What you write must be the listing below in full, word for word, minus its pictures.

↓

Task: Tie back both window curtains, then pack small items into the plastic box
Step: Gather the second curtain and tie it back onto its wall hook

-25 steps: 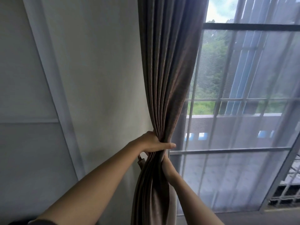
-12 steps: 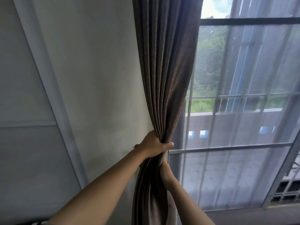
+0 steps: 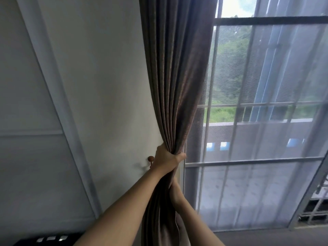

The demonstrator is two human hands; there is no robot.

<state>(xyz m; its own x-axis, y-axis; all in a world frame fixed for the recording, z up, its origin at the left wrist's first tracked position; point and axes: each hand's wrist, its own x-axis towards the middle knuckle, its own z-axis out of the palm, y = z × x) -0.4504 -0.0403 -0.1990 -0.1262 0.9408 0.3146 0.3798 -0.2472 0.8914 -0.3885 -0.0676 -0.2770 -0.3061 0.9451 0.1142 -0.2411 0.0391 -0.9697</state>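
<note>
Item: brown curtain (image 3: 177,77), hanging at the left edge of the window (image 3: 266,21), between the pale wall (image 3: 106,86) and the sheer curtain (image 3: 266,183), and gathered at mid-height into one tight bunch of pleats. Handling, as judged: soft, pliant cloth, fairly heavy over its full drop and not fragile. The pleats are likely to slide apart if the hold slackens, so it is best taken round the whole bunch, level with the wooden peg (image 3: 151,158) on the wall, where a tie would presumably fasten. Left grip (image 3: 167,159): fingers and thumb wrapped round the bunch just right of the peg, squeezing it narrow. Right grip (image 3: 174,190): lower, against the right side of the bunch and largely hidden by cloth; whether it closes on fabric, on a tie or on nothing cannot be told. Plastic box: not in view. Change from a second ago: both grips keep their places, left above right. The peg now shows clear of the left wrist, where only a brown scrap showed under it. A dark object (image 3: 51,238) has come into the lower left corner.
</note>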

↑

**Written response**.
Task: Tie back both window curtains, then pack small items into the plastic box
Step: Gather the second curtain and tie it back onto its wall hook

-25 steps: 
-12 steps: 
+0 steps: 

The demonstrator is two human hands; there is no robot.

<state>(xyz m; its own x-axis, y-axis; all in a world frame fixed for the recording, z up, its origin at the left wrist's first tracked position; point and axes: each hand's wrist, its own x-axis towards the middle knuckle, its own z-axis out of the palm, y = z × x) -0.4504 -0.0403 -0.1990 -0.1262 0.9408 0.3146 0.3798 -0.2472 0.8914 -0.3885 -0.0676 -0.2770 -0.3061 0.9451 0.1142 -0.2411 0.0391 -0.9697</state>
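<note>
Item: brown curtain (image 3: 177,77), hanging at the left edge of the window (image 3: 266,21), between the pale wall (image 3: 106,86) and the sheer curtain (image 3: 266,183), and gathered at mid-height into one tight bunch of pleats. Handling, as judged: soft, pliant cloth, fairly heavy over its full drop and not fragile. The pleats are likely to slide apart if the hold slackens, so it is best taken round the whole bunch, level with the wooden peg (image 3: 151,158) on the wall, where a tie would presumably fasten. Left grip (image 3: 167,159): fingers and thumb wrapped round the bunch just right of the peg, squeezing it narrow. Right grip (image 3: 174,190): lower, against the right side of the bunch and largely hidden by cloth; whether it closes on fabric, on a tie or on nothing cannot be told. Plastic box: not in view. Change from a second ago: both grips keep their places, left above right. The peg now shows clear of the left wrist, where only a brown scrap showed under it. A dark object (image 3: 51,238) has come into the lower left corner.
</note>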

Fully answered, the exercise is complete.